Ercole è alle prese con il primo amore, quello per Viola, una ragazza di buona famiglia, che in lui coglie spontaneità e originalità. Ma Ercole deve affrontare una situazione familiare disastrosa: un padre buono, tuttavia facile all’ebbrezza; il rischio di interventi degli assistenti sociali; una madre sparita, alla quale risale grazie ad alcune cartoline che indirizzano verso Pinerolo e, da lì, a Erta.
Nella narrazione e nei dialoghi Geda assume, con efficacia di risultato, il punto di vista del quindicenne protagonista:
“E come facciamo?
Basta comportarsi in modo diverso.
Io non voglio comportarmi in modo diverso.

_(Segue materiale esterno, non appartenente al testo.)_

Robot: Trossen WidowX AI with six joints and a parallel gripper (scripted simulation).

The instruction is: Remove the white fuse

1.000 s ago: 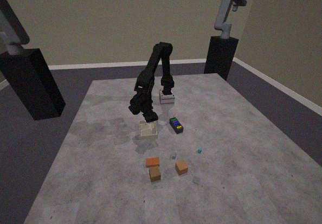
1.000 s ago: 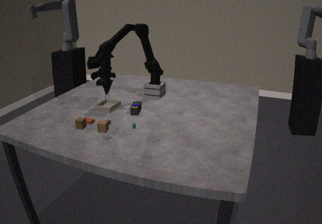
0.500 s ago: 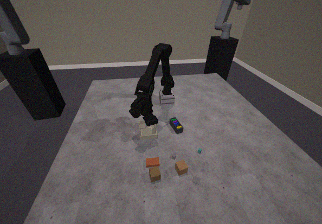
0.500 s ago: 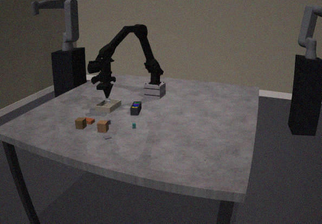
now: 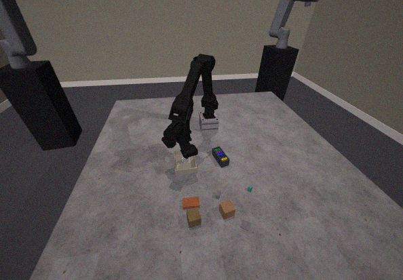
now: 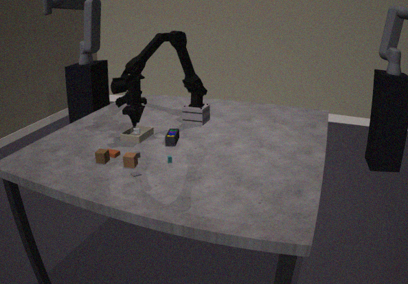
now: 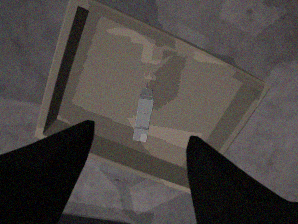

Allora non vuoi essere diverso da lui.
Non so. Forse no.”
La prospettiva è credibile (“Quell’estate… Un tempo a fisarmonica, con giorni lunghissimi e immobili, la polvere che galleggia nell’aria, e giorni veloci, come lepri che fuggono verso le tane, per non farsi catturare”), l’esito narrativo interessante (“Nel Cimitero Monumentale di Torino sono sepolte persone come Silvio Pellico, che ha passato un sacco di tempo in prigione; Galileo Ferraris, uno scienziato che ha dato il nome a un liceo; Ferrante Aporti, uno che si è occupato di educazione e per questo gli hanno intitolato il carcere minorile; Primo Levi, di cui ci hanno fatto leggere un libro, a scuola, che prima o poi devo rileggere perché secondo me diceva delle cose enormi e la mia testa era ancora troppo piccola; e il Grande Torino, la squadra intera morta nella tragedia di Superga…”).
Giudizio finale: generazionale, convincente, colpevolista.